I sent your article to Rebel Creamery who uses propylene glycol in their ice cream. This is the response I received from Rebel which is very thorough and spreads more light on the subject:
“Makes sense! I think the article is exaggerating manufacturer intent, at least in most cases. If it’s a tiny amount used as part of or for carrying a natural flavor, it’s both incidental and insignificant, and therefore doesn’t need to be listed as an ingredient. However, if being used as an added ingredient to soften ice cream, it’s no longer incidental or insignificant. We actually do this with vegetable glycerin, a natural glycerol/sugar alcohol derived from palm fruit. Sugar free ice cream is extremely hard, so we add vegetable glycerin to help soften it. It’s effectively an “antifreeze” product in that sense, much like any alcohol is. In fact, glycerol has been used as antifreeze in the past for automotive purposes, though not any longer since ethylene glycol is a cheaper and more effective automotive antifreeze.
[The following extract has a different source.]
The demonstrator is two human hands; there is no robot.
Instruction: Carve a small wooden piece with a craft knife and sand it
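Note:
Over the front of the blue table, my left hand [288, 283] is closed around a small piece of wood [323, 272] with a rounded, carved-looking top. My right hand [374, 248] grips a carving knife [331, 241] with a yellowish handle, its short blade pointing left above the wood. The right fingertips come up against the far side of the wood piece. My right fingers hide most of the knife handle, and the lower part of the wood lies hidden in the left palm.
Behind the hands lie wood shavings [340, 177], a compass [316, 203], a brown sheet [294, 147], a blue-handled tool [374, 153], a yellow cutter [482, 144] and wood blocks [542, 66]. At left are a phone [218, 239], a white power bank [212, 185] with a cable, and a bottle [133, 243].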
Many homemade ice cream recipes call for vodka for this purpose; vodka doesn’t freeze until -17°F, due to its ethanol content. Drinking large quantities of vodka can be harmful, just like propylene glycol. Calling PG “antifreeze” is true, but also a little misleading to consumers.
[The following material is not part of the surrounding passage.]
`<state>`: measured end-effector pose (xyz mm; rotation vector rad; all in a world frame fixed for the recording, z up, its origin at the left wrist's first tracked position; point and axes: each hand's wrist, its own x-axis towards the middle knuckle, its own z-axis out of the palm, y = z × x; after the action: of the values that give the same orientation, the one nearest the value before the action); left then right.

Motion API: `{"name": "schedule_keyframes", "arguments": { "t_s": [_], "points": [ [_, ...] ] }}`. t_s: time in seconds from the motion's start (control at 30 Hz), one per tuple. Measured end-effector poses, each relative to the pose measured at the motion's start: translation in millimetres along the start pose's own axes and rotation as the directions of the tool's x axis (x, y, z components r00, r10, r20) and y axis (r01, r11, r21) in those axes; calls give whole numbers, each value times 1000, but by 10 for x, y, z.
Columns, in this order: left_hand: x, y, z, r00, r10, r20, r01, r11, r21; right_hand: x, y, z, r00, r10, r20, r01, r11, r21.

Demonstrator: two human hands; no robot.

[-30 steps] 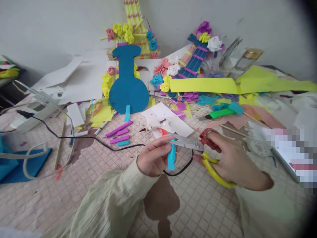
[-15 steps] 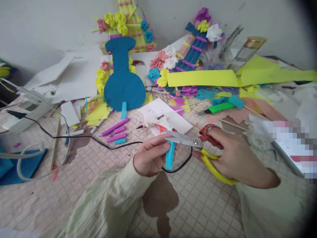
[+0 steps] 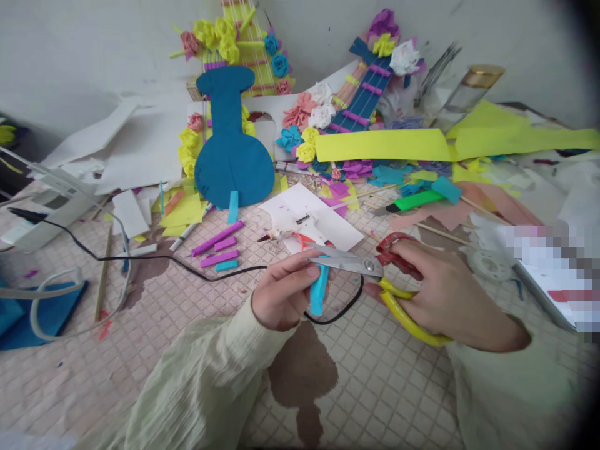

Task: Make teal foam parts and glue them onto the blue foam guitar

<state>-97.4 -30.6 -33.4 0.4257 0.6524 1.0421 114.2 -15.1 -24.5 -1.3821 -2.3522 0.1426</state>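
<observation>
Well to the left of the grip lie a blue sheet (image 3: 56, 319) and, farther back, a white power strip (image 3: 49, 215). Nearer, just beyond the left wrist, are several small purple pieces (image 3: 218, 240), with a dark blue cutout (image 3: 234, 165) upright behind them.

The left hand (image 3: 284, 290) comes in from the lower left, sleeve close around the wrist, its thumb and fingers pinched on a light blue strip (image 3: 319, 294). The strip hangs below those fingertips, its upper end at the scissors (image 3: 368, 265). The blades point left, almost along the fingers, and are slightly parted. Beyond the pinch, a glue gun (image 3: 293, 231) rests on white card (image 3: 344, 231).

The right hand (image 3: 435, 294) reaches in from the lower right, back of the hand up, fingers curled firmly about the red and yellow handles; which finger sits in which loop is unclear.

Far behind this grip stand dark thin rods (image 3: 439, 70); I cannot tell whether a vessel holds them. To their right is a glass jar (image 3: 462, 100) with a gold lid, its contents too blurred to make out.
</observation>
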Motion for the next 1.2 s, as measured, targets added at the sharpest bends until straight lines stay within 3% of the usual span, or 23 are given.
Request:
{"name": "schedule_keyframes", "arguments": {
  "t_s": [0.23,0.77,1.0,1.13,1.2],
  "points": [
    [31,-46,-35,998,62,15,-63,997,36,-8,7,4,1000,7,-4,-7,1000,-15],
    [25,-34,-43,1000,10,8,-10,999,38,-19,12,7,999,17,-36,-18,999,-26],
    [41,-36,-37,994,48,95,-54,997,58,-11,94,-93,988,157,-6,-157,987,-34],
    [34,-36,-25,995,56,79,-59,997,45,-37,331,-198,930,359,-85,-368,918,-151],
    [30,-39,-26,996,52,78,-55,998,36,-84,502,-230,910,391,-139,-411,898,-160]
  ]
}}
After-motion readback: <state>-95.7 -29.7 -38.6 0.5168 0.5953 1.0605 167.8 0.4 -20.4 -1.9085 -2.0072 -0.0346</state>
The glycerol/glycerin we use is the exact same structure of the glycerol that is naturally produced in the body during ketosis, when the body metabolizes stored body fat for energy.
From the FDA’s code of regulations: “Incidental additives that are present in a food at insignificant levels and do not have any technical or functional effect in that food. For the purposes of this paragraph (a)(3), incidental additives are:
(i) Substances that have no technical or functional effect but are present in a food by reason of having been incorporated into the food as an ingredient of another food, in which the substance did have a functional or technical effect.”
Thanks for sharing Monica! “Insignificant levels” is a common excuse used by food manufacturers. Where have we heard of that before? M-A-N-Y places such as the use of small amounts of MSG etc where “insignificant” turned out to be health-altering. Thanks for playing Rebel Creamery. Won’t be buying your products! You clearly prioritize profits ahead of consumer well being.
…..However, you will have to provide a direct link to this company, because the only company I can find under this name is an absolutely horrifying company which uses industrial milk, and even literally uses artificial sweeteners and “milk protein isolate”. So it couldn’t possibly be that company if you are bothering to mention them at all.